Pretty clear at this point Misha Mengelberg’s music like Anthony Braxton’s will keep ringing out, that these two composers/leaders who’d sometimes been accused of being rootless or betraying traditions have founded enduring traditions of their own. The Doek/Tri-Centric orchestra in its sheer dazzlement last week confirmed that traditions too march on.
It was a great week, and aside from all the talent and dedication everybody showed, part of its success was sheer dumb luck: sometimes big gatherings click and sometimes they don’t. This time every damn thing went right.

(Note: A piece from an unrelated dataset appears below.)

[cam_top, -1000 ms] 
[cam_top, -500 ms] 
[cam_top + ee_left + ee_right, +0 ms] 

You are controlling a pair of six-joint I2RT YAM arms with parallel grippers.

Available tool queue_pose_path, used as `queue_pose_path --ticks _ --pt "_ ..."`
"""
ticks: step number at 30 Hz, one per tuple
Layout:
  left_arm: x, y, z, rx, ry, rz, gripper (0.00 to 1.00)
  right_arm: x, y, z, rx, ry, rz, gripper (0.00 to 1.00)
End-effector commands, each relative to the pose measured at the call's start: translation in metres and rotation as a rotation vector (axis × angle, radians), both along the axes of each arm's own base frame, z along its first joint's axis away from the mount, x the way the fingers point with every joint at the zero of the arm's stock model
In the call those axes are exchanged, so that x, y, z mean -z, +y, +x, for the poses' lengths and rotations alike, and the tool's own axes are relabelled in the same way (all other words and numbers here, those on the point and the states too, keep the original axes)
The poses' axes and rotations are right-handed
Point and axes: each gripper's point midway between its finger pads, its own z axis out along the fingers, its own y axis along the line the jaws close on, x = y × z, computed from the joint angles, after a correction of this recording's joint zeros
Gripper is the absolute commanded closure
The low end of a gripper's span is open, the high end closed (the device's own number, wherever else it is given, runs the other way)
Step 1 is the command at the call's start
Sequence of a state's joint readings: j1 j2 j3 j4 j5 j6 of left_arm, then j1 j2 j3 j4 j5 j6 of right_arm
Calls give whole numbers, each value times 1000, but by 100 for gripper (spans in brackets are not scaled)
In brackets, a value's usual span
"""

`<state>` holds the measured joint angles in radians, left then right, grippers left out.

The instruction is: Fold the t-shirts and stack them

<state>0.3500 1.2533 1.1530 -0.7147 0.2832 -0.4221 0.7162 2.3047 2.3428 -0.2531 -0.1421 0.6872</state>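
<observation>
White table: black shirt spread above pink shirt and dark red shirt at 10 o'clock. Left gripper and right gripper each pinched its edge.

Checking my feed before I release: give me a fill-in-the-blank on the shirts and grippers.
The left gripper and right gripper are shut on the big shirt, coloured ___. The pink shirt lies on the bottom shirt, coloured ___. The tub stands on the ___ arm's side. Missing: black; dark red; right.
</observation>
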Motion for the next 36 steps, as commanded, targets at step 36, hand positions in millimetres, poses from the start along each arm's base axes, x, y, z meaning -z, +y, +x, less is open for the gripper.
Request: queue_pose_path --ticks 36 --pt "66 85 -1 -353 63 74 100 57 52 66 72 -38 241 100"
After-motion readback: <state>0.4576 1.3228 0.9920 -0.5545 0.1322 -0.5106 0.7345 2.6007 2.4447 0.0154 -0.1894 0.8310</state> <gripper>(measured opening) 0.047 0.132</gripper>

But as Doek coordinator Carolyn Muntz reminded me as I was heading out the door, it’s also about all the little support stuff getting done, time after time after time: transportation and meals ready when you need them, awesomely competent volunteers to do advance work and run emergency errands, good personal relationships to grease the wheels. They got all that stuff right too.
Consensus is, in the future, this will be the Doek festival to beat. I don’t envy them that, but would be more than happy to watch them try. Next year: Amsterdam meets Chicago. Watch this space.